A verbatim reproduction of the lines below, from the line containing "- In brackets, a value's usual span" through the line containing "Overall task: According", both ends included, is the whole required output.

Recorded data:
◆ ◆ ◆ ◆

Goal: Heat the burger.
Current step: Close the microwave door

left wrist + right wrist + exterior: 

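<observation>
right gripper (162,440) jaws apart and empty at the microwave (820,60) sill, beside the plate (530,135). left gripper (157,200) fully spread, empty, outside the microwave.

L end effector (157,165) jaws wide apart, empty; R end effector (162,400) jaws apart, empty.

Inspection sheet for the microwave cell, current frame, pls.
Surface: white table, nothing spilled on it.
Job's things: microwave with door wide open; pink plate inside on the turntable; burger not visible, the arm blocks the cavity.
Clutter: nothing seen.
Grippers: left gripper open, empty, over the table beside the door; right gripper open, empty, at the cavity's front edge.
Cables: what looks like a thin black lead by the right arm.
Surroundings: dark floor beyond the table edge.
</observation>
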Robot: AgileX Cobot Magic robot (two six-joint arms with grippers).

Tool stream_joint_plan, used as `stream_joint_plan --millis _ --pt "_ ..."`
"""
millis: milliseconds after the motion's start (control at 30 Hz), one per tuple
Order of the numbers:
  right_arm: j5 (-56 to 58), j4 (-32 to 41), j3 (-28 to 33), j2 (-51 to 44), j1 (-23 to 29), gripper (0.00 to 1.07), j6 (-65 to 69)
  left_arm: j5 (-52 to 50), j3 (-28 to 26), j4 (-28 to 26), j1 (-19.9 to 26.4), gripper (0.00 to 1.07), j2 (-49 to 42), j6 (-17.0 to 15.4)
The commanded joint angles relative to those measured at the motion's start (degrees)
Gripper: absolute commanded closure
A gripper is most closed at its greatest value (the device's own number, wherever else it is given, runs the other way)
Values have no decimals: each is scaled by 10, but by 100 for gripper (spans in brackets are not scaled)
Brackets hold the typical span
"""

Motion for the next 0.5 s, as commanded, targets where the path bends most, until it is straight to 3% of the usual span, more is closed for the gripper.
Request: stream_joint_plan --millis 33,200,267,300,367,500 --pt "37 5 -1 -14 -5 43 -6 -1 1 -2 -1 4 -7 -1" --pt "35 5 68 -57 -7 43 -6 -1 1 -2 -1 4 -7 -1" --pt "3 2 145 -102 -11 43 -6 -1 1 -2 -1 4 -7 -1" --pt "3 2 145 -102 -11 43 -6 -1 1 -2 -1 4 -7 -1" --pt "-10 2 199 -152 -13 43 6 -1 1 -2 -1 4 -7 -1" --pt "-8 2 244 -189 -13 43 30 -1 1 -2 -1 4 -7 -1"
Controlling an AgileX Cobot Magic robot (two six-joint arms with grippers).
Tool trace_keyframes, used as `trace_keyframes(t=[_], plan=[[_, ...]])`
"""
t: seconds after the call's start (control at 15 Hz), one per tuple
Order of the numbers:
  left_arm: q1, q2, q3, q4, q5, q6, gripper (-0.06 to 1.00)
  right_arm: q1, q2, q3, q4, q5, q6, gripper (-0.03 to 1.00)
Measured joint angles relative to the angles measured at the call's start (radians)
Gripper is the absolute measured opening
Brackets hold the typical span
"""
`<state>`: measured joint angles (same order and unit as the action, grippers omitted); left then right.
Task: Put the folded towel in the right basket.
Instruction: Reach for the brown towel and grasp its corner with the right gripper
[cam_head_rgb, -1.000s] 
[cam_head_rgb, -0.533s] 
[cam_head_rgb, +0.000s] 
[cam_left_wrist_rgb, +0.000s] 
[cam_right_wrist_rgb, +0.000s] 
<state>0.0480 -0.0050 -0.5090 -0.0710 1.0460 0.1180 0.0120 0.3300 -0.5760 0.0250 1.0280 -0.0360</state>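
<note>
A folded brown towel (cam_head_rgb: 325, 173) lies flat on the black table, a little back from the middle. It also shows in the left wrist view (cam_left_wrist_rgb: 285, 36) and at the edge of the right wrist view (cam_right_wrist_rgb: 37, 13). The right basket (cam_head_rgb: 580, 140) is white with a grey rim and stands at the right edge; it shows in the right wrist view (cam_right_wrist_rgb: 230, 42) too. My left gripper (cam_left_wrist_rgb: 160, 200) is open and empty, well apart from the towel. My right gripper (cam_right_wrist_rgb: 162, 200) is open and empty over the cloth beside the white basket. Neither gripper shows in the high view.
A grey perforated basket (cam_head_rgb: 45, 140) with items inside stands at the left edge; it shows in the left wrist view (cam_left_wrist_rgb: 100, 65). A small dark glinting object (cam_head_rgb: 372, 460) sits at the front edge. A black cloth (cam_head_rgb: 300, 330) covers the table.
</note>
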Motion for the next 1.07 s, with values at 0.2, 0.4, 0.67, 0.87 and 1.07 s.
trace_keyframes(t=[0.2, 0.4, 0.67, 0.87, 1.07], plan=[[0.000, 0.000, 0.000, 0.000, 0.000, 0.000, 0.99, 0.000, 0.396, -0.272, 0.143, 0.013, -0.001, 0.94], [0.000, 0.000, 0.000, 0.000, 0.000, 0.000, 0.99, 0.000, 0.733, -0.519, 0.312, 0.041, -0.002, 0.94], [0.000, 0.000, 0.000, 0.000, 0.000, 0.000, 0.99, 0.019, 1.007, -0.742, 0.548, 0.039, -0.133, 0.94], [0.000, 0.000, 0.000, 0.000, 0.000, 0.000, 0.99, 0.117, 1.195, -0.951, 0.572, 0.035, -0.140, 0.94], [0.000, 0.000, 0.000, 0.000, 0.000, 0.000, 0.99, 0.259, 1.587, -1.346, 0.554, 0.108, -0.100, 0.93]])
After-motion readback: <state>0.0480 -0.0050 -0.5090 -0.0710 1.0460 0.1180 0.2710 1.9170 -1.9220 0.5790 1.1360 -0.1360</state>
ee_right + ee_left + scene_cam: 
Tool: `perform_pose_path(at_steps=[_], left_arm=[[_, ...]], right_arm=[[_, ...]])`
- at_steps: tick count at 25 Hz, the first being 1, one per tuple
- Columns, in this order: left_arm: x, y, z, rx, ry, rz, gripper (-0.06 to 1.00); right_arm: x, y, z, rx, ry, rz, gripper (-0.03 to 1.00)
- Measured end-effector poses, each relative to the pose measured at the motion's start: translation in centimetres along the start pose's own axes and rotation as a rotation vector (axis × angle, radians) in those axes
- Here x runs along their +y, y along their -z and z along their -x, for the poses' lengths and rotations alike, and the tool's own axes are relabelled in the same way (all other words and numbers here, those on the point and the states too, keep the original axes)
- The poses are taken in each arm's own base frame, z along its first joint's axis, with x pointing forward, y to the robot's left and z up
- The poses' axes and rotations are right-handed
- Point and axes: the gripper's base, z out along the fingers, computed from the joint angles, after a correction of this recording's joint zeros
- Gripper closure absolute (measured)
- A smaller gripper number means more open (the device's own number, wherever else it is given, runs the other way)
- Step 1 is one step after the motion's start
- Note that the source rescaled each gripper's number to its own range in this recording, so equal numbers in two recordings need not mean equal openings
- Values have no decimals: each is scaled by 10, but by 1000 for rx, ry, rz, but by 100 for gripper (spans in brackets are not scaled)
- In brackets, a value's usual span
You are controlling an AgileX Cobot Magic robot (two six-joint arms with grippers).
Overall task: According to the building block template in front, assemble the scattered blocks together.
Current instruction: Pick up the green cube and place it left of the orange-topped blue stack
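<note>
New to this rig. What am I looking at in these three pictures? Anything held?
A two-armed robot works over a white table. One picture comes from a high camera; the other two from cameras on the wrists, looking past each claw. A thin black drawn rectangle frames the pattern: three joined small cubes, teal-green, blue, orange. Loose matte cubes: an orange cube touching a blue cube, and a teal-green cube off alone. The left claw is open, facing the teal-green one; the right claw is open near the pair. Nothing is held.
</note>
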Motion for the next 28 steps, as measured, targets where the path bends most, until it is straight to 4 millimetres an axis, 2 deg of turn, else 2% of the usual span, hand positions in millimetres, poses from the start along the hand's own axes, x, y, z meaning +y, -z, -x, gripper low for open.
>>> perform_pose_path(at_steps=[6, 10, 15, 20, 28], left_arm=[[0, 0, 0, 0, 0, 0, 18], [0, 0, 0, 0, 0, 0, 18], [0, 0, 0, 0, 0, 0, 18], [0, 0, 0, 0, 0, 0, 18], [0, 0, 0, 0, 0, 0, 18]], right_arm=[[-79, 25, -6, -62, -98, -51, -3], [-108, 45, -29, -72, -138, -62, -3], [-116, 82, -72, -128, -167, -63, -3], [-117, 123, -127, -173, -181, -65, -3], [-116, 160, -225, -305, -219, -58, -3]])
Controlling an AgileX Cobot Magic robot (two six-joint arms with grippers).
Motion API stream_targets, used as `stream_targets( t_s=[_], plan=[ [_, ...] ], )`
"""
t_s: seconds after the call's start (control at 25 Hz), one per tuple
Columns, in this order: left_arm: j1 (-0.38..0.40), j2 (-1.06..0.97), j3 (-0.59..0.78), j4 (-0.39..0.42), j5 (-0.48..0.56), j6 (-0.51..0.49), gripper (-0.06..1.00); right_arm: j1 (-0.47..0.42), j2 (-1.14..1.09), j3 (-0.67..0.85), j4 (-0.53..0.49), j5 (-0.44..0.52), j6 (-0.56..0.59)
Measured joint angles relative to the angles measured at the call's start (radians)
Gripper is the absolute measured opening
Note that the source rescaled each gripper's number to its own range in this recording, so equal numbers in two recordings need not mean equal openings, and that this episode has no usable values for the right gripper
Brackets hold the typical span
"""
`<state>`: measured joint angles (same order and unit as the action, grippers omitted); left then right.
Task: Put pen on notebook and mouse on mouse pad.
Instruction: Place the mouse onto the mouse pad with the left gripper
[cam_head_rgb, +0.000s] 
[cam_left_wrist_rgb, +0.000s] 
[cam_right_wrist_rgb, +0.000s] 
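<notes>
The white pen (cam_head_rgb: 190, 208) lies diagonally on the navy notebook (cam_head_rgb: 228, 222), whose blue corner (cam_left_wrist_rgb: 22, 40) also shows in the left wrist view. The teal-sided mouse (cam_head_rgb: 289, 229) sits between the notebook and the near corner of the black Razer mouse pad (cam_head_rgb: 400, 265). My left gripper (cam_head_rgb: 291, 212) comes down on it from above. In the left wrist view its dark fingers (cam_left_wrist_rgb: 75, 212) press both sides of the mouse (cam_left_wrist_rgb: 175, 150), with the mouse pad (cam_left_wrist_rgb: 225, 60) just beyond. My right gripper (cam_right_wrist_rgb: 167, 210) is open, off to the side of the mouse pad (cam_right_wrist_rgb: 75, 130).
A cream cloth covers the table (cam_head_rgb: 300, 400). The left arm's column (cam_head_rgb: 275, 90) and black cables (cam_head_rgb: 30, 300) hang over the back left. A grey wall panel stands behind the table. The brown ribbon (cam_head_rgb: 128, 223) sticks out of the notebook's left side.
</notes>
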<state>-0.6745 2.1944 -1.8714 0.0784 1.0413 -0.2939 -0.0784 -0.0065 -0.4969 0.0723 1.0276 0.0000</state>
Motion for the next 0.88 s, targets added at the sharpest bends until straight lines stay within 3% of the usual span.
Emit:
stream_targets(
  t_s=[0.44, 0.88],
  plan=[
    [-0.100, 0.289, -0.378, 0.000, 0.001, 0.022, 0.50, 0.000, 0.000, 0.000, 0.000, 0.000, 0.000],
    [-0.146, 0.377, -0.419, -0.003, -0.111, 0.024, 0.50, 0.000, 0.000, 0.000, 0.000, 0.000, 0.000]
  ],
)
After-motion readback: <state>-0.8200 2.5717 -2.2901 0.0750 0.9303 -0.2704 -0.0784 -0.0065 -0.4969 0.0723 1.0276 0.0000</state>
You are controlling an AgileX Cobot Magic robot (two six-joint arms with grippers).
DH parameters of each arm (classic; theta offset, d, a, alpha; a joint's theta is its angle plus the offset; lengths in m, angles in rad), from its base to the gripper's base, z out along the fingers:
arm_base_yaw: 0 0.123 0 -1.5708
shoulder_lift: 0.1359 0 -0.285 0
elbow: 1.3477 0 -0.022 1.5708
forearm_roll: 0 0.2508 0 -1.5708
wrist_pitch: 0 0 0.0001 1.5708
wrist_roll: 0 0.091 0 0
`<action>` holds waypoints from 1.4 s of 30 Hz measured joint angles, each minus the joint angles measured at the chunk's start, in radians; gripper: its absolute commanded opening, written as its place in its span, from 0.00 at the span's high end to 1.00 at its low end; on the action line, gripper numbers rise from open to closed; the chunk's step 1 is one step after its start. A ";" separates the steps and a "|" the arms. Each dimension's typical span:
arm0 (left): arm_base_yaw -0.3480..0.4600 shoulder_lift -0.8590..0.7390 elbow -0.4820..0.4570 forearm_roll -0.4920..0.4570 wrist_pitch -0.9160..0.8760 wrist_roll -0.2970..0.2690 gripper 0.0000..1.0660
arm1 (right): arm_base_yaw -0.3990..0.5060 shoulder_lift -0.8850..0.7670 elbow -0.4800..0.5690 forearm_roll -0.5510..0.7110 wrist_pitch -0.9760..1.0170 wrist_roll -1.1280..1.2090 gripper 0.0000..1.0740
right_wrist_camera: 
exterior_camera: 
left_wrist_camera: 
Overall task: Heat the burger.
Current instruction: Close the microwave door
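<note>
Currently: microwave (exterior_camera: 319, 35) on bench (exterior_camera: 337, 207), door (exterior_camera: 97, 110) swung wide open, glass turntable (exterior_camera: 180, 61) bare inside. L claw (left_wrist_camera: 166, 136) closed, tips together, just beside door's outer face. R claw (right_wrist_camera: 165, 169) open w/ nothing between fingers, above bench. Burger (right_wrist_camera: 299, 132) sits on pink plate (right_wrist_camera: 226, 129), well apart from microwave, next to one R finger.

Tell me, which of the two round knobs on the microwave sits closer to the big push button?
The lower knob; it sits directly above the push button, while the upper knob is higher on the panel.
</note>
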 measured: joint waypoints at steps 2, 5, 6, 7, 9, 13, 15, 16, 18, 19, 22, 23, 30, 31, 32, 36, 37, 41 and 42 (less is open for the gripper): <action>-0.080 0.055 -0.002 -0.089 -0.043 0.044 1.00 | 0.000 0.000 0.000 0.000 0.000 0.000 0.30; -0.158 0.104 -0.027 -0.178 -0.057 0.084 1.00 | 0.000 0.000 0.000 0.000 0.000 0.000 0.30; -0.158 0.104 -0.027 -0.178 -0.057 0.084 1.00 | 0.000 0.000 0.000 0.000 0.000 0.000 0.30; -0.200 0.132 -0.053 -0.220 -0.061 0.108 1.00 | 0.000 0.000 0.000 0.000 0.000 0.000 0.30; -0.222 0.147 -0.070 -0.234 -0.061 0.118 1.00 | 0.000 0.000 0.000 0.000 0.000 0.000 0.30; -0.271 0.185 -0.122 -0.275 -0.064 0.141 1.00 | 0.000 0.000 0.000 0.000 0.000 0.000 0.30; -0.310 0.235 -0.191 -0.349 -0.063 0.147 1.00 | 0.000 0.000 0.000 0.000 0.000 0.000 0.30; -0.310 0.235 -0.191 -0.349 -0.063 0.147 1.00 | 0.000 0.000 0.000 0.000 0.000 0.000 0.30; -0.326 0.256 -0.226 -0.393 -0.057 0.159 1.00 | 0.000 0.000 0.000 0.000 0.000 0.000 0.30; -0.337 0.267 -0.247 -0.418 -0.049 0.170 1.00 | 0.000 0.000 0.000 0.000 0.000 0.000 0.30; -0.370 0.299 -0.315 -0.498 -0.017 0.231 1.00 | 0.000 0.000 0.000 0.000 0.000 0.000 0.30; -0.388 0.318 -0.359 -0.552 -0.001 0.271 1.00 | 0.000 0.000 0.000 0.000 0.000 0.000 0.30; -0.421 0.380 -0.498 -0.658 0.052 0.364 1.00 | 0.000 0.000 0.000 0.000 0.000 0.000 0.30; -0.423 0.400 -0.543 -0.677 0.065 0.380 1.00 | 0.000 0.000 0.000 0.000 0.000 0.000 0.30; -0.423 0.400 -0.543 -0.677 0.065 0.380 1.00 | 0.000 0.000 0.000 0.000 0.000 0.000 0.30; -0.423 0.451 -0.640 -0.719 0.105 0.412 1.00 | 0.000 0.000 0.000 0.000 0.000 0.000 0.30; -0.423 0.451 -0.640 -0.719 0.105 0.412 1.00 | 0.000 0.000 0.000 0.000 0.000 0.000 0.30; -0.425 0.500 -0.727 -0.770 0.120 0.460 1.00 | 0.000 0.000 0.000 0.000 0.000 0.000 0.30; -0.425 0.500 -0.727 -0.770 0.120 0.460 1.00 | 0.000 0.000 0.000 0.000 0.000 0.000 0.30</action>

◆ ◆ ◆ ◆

Answer space:
- In brackets, a value's usual span
You are controlling an AgileX Cobot Magic robot (two six-joint arms with grippers).
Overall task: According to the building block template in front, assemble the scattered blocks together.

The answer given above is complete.